Pleasure Treasure(プレジャ、トレジャ)

番外「恋人」(4)

「大丈夫?」
 個室にこもった菫子ちゃんはかれこれ10分は出てこない。
 一応気になって追い駆けてきたけれど。
「う、うん……ありがとう。薫さんごめんね。折角の飲み会なのに」
「別にいいの。来たくて来たわけじゃないし。
 付き合いのいい涼に付き合っただけ」
「えっ」
「二人きりで飲む方がいいわ。涼と違って騒がしいの嫌いなのよ」
 菫子ちゃんは言葉を失ったようだった。
「あなたを誘おうって言い出したのは涼じゃなくて私。
 菫子ちゃんがいた方が彼も楽しいだろうなって」
 わざと声に棘を含ませる。いくらなんでも気づかないわけはない。
「薫さん、私は涼ちゃんの妹なの。
 私もお兄さんみたいだって思ってるし」
「嘘つき」
 意識的に嘘をつく菫子ちゃんに無性に腹が立ったのだ。
「私は彼を手放すつもりはないから」
 静かに淡々と告げて、ホールに戻った。
「まだトイレにいるわ。飲ませた私が悪かったわ」
 微かな罪悪感があった。
「……むきになって飲むなんて。あいつも無茶してからに」
「そんな所も可愛いって思ってるんでしょ」
「女として見てはないけどな」
 しっかり釘を指す涼の瞳に嘘はないと感じた。この時は。
「当たり前じゃない。私が許さないわよ」
「気をつけます」
 冗談みたいな軽口に、笑って応じた。

 いつものように一緒に帰っていた時だった。
 道路を渡り終えた所で、反対側の歩道に見慣れた人影を見つけた。
(柚月菫子……)
 私が立ち止まったのに気付き涼も立ち止まった。
 首に腕を絡めると抱擁を返される。
 口づけを受け、自分からも返す。
 人目もはばからずに何度も唇を交わした。
 走り出した小柄な影が、瞬く間に視界から消えたのを捉えると、そっと涼から離れた。
 見せつける為だけに公衆の面前でラブシーンを演じるような醜態をさらすつもりはなかった。
 こちらに意識を集中させれば偶然でも、涼が彼女を見つけることはないから。


 偶然は何度だって重なるものだ。

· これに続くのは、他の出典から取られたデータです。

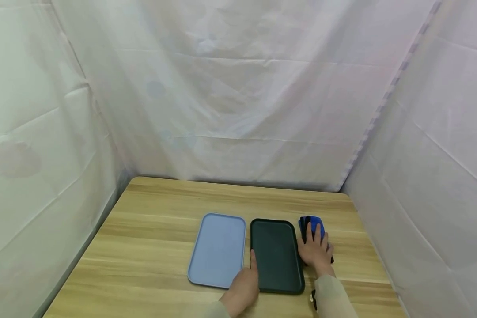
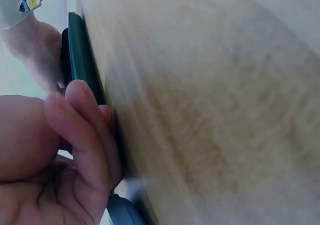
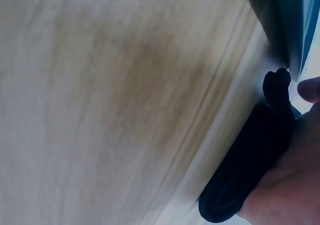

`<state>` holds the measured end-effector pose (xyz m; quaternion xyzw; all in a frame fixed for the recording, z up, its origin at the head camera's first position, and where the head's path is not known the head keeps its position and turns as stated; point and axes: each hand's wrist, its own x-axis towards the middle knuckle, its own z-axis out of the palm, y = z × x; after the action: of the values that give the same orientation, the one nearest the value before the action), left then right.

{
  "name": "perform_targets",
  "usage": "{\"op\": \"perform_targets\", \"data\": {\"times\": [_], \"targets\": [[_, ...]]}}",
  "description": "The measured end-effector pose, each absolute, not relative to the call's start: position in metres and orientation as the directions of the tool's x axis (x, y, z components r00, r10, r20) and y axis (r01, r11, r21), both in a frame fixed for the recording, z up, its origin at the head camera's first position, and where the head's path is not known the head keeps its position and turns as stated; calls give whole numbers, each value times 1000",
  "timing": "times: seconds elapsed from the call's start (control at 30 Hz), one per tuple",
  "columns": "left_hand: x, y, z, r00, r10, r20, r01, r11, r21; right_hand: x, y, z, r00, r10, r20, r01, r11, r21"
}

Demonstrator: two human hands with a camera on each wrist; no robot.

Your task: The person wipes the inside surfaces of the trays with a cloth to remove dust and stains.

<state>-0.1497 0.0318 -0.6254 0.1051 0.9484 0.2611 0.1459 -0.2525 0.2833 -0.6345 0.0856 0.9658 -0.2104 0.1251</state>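
Note:
My right hand (image 1: 315,253) lies with spread fingers on a folded blue and black cloth item (image 1: 315,221) to the right of the dark green tray. What kind of item it is cannot be told. In the right wrist view its thick black fold (image 3: 245,165) lies on the table beneath the hand. A light blue tray (image 1: 218,249) and the dark green tray (image 1: 276,256) lie side by side with a narrow gap. My left hand (image 1: 243,285) is at the near end of that gap, one finger straight along the green tray's left rim. Its other fingers (image 2: 85,135) look loosely bent.
The trays and cloth lie on a wood-grain table (image 1: 143,247). White fabric curtains (image 1: 230,101) hang at the back and on both sides. A small dark object (image 1: 313,300) shows at the right sleeve's cuff.

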Motion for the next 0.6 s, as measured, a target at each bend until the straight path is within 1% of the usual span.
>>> {"op": "perform_targets", "data": {"times": [0.2, 0.37, 0.6], "targets": [[-147, 33, -625, -928, 279, -246, 114, 843, 526, -248, 290, -632, -944, 104, -313, 241, 866, -438], [-148, 35, -625, -927, 283, -246, 122, 849, 515, -247, 295, -625, -946, 81, -315, 232, 847, -479], [-151, 35, -619, -916, 288, -279, 123, 864, 488, -246, 301, -615, -952, 61, -301, 205, 856, -475]]}}
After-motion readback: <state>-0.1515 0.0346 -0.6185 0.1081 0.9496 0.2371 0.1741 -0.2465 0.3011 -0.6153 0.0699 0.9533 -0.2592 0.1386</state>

思わず笑みがこみ上げるほどおかしい。
 図書館に涼といた時、また目にしてしまった。
 同じ大学内なのだから在り得るといえば在り得るけれど遭遇率の高さは嫌になるくらい。
 ちらとこちらが見たのを気づいた様子はない。 
 涼の方を見つめて笑いかけると優しい眼差しを向けられる。
 図書館だから静かにするのが当たり前だが、それを逆手に取ることができる。
 聞こえるか聞こえないくらいのトーンで耳打ちした。
 涼はしっかり聞き取ったらしく、満面の笑みを浮べた。
 声を漏らしそうになったので彼の口を押さえた。
 目線で咎めればバツの悪そうな顔をする。
 苦笑しながら、
「行こか」
 涼は立ち上がり椅子を引いた。
「ええ」
 棚に本を戻すと図書館を出て行った。
 廊下を歩きながら、横顔を覗き見る。
 変らない表情に安堵を覚えた。
「悪い。薫、今日一緒に帰るの無理や」
「分かった」
「後で連絡するわ」
 ふと気が遠くなったが平然とした態度は崩さない。
 お互いが一緒にいたい時にいる二人。
 どこか物足りない。
 クールに見せることが普通になっている。
 何を強がっているのか自分でもよく掴めていなかった。